[Listed records]
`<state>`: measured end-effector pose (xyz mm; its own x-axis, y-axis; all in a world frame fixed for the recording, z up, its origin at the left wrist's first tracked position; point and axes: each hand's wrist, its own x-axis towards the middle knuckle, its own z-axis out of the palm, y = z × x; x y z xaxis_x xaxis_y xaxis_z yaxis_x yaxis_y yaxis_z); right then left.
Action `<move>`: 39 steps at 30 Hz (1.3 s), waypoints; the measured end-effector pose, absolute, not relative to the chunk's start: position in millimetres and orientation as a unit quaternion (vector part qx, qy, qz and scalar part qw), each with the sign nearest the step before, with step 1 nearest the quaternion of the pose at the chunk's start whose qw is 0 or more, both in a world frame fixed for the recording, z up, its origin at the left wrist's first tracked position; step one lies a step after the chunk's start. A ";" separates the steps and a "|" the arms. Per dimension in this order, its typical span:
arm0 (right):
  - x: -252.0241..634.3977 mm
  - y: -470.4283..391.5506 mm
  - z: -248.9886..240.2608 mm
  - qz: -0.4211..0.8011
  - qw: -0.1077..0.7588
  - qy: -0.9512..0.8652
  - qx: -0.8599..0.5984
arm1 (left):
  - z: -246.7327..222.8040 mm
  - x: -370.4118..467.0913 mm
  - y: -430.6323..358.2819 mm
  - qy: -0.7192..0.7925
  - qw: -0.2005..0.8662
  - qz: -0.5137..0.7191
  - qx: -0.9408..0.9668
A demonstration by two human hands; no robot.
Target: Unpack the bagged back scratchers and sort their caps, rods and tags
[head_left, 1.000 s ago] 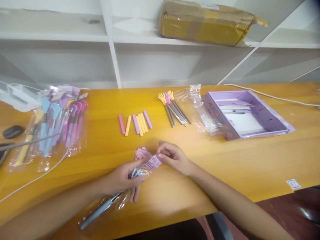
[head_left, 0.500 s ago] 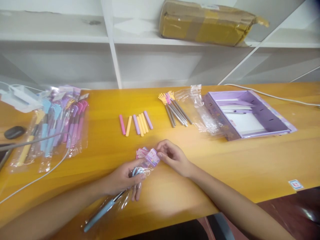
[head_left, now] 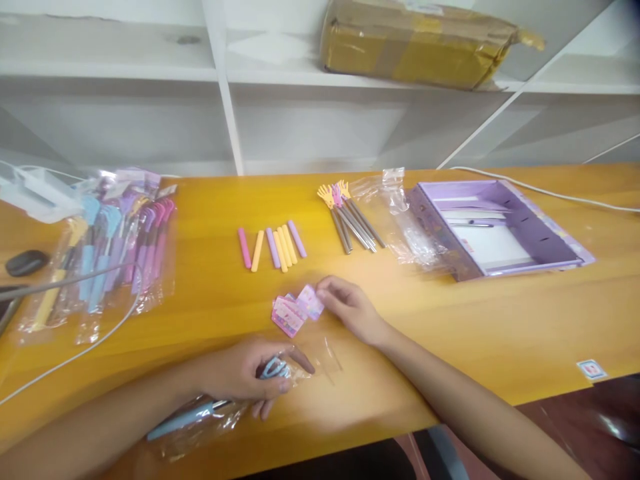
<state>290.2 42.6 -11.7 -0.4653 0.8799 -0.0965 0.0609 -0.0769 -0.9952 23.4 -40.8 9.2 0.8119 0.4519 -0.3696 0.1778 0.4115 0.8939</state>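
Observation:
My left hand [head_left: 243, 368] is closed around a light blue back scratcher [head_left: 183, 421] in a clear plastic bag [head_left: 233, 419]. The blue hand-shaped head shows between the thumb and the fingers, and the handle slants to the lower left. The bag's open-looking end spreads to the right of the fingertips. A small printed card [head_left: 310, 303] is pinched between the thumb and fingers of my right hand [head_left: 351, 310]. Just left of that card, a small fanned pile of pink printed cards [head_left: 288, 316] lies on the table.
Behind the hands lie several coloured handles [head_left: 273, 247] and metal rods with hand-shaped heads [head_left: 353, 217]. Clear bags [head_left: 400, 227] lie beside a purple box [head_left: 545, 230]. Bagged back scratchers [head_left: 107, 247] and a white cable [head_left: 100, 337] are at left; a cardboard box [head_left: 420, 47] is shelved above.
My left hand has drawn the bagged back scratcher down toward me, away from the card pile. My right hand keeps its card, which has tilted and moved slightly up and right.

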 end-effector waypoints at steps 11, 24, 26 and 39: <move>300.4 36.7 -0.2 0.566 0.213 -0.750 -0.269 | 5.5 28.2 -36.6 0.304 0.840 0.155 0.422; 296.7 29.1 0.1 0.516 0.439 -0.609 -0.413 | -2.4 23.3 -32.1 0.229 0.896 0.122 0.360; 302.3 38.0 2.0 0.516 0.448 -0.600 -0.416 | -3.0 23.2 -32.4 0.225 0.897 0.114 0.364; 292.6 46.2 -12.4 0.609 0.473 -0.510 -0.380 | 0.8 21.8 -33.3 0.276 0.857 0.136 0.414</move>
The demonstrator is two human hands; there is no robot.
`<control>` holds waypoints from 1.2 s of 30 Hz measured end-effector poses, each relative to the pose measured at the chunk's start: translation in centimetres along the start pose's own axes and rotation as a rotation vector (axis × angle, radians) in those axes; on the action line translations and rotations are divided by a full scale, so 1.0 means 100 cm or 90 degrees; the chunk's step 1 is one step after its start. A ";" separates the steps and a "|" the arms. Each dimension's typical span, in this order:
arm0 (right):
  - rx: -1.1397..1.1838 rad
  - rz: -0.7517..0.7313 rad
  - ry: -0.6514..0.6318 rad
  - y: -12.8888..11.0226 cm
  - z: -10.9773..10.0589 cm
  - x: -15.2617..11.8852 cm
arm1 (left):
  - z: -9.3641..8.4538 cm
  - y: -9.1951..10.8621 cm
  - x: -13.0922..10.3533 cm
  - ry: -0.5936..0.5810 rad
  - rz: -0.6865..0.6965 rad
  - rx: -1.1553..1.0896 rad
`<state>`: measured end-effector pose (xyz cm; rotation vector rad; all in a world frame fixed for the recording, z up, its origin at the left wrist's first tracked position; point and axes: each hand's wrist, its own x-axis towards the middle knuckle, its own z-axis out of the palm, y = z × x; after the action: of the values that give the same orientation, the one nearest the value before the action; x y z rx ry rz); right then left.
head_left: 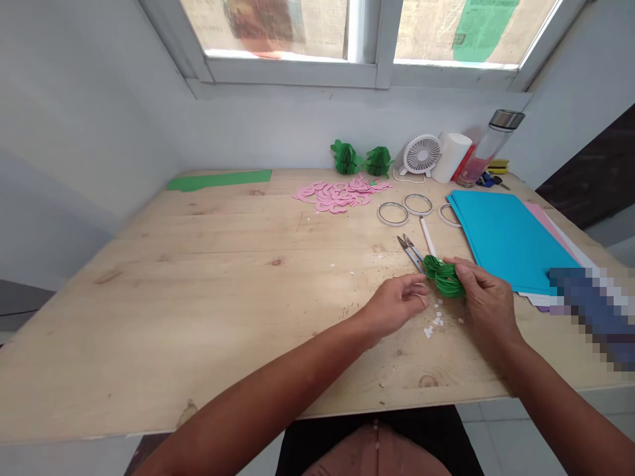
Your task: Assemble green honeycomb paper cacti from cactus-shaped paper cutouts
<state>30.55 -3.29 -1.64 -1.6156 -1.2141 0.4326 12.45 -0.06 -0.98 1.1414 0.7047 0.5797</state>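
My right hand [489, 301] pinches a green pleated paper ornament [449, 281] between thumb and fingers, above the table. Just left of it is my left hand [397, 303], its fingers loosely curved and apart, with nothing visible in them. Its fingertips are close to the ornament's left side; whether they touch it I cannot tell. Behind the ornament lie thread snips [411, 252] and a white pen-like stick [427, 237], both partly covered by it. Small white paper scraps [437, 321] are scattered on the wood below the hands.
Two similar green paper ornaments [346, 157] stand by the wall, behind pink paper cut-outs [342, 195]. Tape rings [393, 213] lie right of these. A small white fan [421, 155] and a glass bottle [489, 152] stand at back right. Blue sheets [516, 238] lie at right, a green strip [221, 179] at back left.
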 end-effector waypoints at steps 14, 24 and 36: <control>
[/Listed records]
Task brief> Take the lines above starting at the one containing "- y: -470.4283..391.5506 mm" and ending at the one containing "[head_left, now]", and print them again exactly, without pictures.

The answer>
  - y: -470.4283..391.5506 mm
  - z: -248.9886..240.2608 mm
  - qz: -0.4211..0.8011
  - qw: -0.1077..0.7588
  - qy: -0.9512..0.8652
  - qx: -0.8599..0.5984
arm1 (left):
  - z: -246.7327..222.8040 mm
  - x: -370.4118..467.0913 mm
  - y: -430.6323..358.2819 mm
  - qy: -0.7192..0.7925
  - qw: -0.2005..0.8662
  - qz: -0.5137..0.7191
  - qx: -0.9408..0.9668
A demonstration by two human hands; no robot.
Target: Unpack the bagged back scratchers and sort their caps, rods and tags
[head_left, 1.000 s ago] 
[head_left, 0.500 s ago] 
[head_left, now] 

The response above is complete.